→ Raw data:
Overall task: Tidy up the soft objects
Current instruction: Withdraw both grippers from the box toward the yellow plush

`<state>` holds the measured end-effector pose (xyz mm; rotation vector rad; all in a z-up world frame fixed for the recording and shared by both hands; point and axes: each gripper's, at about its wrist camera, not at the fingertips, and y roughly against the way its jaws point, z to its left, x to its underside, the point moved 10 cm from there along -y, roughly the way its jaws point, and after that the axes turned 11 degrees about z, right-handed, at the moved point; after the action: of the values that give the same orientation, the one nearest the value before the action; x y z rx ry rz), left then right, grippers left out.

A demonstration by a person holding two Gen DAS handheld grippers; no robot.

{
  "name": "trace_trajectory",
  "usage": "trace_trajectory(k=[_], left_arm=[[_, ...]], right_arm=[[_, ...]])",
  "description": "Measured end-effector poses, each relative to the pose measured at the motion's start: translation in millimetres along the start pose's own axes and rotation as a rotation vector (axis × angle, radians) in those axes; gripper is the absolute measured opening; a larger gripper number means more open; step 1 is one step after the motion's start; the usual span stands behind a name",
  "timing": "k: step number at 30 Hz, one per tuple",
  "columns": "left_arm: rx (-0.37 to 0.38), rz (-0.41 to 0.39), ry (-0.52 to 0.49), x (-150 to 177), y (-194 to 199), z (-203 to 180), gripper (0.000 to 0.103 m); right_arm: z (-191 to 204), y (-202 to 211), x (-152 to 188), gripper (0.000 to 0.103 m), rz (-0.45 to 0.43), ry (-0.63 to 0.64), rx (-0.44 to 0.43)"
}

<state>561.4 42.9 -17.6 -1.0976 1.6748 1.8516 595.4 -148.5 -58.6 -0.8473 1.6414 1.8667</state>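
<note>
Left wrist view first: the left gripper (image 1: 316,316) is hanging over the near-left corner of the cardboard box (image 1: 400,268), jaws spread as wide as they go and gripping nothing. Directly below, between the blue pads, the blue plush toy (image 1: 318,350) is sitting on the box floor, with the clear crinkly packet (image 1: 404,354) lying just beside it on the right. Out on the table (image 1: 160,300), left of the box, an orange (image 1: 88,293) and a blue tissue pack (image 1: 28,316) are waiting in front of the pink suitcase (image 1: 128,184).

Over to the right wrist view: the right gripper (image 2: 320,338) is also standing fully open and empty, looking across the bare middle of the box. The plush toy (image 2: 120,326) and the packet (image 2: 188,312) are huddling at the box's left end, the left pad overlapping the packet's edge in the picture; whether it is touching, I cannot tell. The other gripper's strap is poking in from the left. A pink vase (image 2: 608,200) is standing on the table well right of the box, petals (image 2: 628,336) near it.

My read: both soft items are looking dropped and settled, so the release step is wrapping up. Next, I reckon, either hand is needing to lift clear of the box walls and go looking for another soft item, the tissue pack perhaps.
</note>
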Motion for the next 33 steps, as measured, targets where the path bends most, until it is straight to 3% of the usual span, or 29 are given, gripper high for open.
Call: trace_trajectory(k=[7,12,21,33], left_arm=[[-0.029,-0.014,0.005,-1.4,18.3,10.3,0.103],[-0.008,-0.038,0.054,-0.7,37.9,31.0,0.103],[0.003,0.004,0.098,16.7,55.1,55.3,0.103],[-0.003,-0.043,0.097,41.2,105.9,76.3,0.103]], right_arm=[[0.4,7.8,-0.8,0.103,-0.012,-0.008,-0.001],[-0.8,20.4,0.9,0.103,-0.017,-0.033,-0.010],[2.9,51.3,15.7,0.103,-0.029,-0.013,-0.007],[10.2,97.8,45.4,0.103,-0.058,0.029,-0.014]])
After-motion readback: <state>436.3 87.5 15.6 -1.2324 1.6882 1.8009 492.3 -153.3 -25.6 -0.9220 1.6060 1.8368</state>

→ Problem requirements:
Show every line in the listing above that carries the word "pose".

→ Response box:
`<state>` holds the measured end-effector pose (xyz mm; rotation vector rad; all in a z-up world frame fixed for the recording and shared by both hands; point and axes: each gripper's, at about its wrist camera, not at the fingertips, and y roughly against the way its jaws point, z to its left, x to its underside, the point moved 10 cm from there along -y, roughly the way its jaws point, and after that the axes turned 11 degrees about z, right-handed, at the moved point; after the action: of the values that give the same orientation, the one nearest the value before the action; x y z rx ry rz), left then right, grippers left out.
  "description": "Measured end-effector poses, each relative to the pose measured at the motion's start: translation in millimetres along the start pose's own axes and rotation as a rotation vector (axis × angle, radians) in those axes; gripper is the absolute measured opening; a larger gripper number means more open; step 1 is one step after the motion's start; the usual span stands behind a name",

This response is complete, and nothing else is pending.